> [Task item]: Within the data that follows, set down exactly the lines from the one containing "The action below" through the one containing "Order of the", both ends included.
————
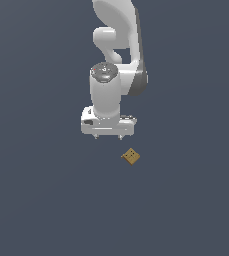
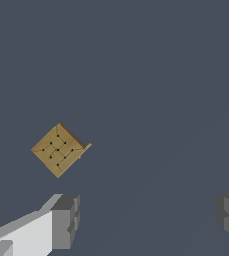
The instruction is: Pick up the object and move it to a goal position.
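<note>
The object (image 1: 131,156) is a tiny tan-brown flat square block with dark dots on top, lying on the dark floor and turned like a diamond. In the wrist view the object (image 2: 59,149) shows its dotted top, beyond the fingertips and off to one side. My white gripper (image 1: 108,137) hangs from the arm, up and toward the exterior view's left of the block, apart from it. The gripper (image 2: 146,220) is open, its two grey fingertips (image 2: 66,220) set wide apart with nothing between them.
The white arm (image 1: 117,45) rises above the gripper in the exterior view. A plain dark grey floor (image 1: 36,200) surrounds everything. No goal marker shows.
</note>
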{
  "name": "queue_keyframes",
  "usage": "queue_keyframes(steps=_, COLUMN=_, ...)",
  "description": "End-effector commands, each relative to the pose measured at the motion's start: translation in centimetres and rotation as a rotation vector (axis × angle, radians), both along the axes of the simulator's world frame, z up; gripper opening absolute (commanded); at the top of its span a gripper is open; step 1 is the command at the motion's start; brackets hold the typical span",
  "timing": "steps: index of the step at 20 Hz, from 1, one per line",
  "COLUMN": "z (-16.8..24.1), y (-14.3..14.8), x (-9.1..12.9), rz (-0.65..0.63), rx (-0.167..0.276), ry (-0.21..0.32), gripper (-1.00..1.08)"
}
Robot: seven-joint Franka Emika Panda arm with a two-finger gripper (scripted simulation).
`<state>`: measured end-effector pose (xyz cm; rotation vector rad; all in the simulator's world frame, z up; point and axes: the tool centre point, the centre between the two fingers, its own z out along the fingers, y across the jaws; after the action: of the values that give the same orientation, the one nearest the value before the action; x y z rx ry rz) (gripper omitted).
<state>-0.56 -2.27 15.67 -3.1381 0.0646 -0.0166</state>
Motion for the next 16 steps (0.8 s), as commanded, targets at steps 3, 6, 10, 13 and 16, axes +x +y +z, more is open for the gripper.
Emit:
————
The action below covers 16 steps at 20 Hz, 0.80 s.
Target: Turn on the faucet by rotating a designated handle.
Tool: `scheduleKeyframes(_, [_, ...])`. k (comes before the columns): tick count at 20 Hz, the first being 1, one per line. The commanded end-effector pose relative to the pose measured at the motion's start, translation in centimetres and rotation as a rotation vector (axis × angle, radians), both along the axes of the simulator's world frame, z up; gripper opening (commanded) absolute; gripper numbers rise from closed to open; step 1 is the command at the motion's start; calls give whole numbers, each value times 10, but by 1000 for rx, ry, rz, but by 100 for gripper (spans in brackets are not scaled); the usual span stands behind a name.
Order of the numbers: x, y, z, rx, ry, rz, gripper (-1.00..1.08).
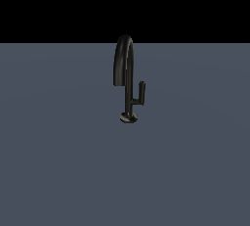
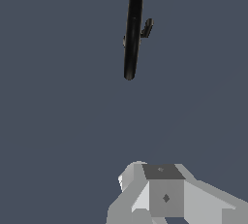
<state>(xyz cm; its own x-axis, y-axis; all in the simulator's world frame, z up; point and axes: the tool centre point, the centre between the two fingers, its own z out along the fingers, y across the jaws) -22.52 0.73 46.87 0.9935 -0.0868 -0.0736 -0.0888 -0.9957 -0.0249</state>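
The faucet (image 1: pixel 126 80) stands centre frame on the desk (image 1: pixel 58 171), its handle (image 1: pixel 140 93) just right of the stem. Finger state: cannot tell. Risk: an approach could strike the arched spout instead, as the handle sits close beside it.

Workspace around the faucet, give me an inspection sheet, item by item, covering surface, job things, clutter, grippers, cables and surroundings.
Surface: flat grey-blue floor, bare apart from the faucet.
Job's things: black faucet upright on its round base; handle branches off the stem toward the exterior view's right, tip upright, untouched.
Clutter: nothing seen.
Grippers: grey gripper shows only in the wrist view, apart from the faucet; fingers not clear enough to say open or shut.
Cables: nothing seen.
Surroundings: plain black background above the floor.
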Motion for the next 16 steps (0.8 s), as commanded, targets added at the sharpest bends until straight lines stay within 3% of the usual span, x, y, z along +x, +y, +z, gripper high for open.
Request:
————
> [Response area]:
The action below covers 16 steps at 20 Hz, 0.80 s.
Target: Turn on the faucet by rotating a designated handle.
Tool: `scheduleKeyframes(_, [_, ...])`. k (comes before the columns): tick count at 20 Hz, the first being 1, one per line. The commanded end-effector pose relative to the pose measured at the motion's start, translation in centimetres and rotation as a rotation vector (axis × angle, radians), both along the axes of the simulator's world frame, z up; gripper opening (commanded) absolute; gripper numbers rise from closed to open; step 1 is the command at the motion's start; calls give whole numbers, each value times 10, but by 1000 for rx, ry, rz, but by 100 for gripper (spans in brackets are not scaled); the usual span stands behind a name.
Order of the numbers: x, y, z, rx, ry, rz, gripper (-1.00..1.08).

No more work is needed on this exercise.